Eens we Salento binnenfietsen zijn we alweer gewaar dat we weinig fietsten de laatste tijd. De beklimmingen doen gewoonweg pijn! Gelukkig is er in Salento iets als The Plantation House, waar we opgewacht worden door de Engelse eigenaar Timothy, samen met zijn vier honden, drie doodbrave Border Collies en één wit pluche monster dat naar de naam Ipod luistert. We krijgen een rondleiding langs de plantage, en leren het koffieproces van naaldje tot het draadje kennen. Een werknemer pelt, maalt, brandt en zet ons een geweldige pot koffie. Daarna wandelen we rond in de plantage, waar Don Eduardo ook nog een hoop bananen, rode vruchten en ananassen heeft staan. Waarom ook niet? We blijken ook hier weer - jawel- in een verlengd weekend beland te zijn. Het hele marktplein staat vol eettentjes waar we ons de forel weer laten smaken.

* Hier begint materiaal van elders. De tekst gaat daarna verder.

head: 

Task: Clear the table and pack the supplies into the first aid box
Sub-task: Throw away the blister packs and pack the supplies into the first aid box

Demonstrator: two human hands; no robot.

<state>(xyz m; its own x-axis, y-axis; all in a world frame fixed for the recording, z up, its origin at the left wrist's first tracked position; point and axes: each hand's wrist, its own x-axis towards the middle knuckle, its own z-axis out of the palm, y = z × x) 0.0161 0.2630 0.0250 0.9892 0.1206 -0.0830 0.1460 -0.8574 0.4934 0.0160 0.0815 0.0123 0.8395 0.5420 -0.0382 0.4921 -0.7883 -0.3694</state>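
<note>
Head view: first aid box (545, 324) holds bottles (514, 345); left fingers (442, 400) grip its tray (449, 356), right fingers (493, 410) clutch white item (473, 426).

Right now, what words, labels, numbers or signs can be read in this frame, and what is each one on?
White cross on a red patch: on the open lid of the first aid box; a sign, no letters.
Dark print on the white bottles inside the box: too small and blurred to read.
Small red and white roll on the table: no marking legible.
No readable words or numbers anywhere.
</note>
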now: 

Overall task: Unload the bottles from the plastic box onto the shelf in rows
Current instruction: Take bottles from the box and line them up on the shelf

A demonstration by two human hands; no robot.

We trotseren de heuvels andermaal, en fietsen via Santa Rosa de Cabal tot in Manizales, waar we steendood ons in de busterminal neerploffen. Gelukkig is er een deli die je yoghurt met vers fruit serveert, én aan de andere kant is er een Dunkin´Donuts om de calorieën op peil te brengen. Na enkele uren wachten kunnen we op een nachtbus naar Bogota, waar we om drie uur ´s ochtends toekomen. We wachten wijselijk bij een lekker koffietje tot de eerste zonnestralen doorbreken alvorens we de stad infietsen op zoek naar onze Hostal.
We hebben er dus onze laatste kilometers op zitten. De fietsen hebben het geweldig gedaan, ondanks alle mistoestanden waar we ze op trakteerden. De meest stoffige wegen, ongeschikte banden, te lage druk, tien uur in de bakkende zon naar boven klimmen...het kon allemaal niet op. We vervingen de ketting, een tiental lekke binnenbanden, twee kapotte buitenbanden, twee spaken en één crankset, enkele remblokken, beetje olie af en toe, meer hebben we er niet aan gedaan. Maar het was fantastisch. Soms pijnlijk, soms loodzwaar, soms keihard, maar evenvaak zoefden we met de zon op ons gezicht moeiteloos bergen af, of vertrokken we ´s ochtends bij de eerste zonnestralen door een ijskoud berglandschap met een adembenemend uitzicht. Het was het allemaal waard!
We genieten nu eerst enkele dagen van Bogota. Daarna zien we wel weer, nog zoveel te doen, en zoveel tijd!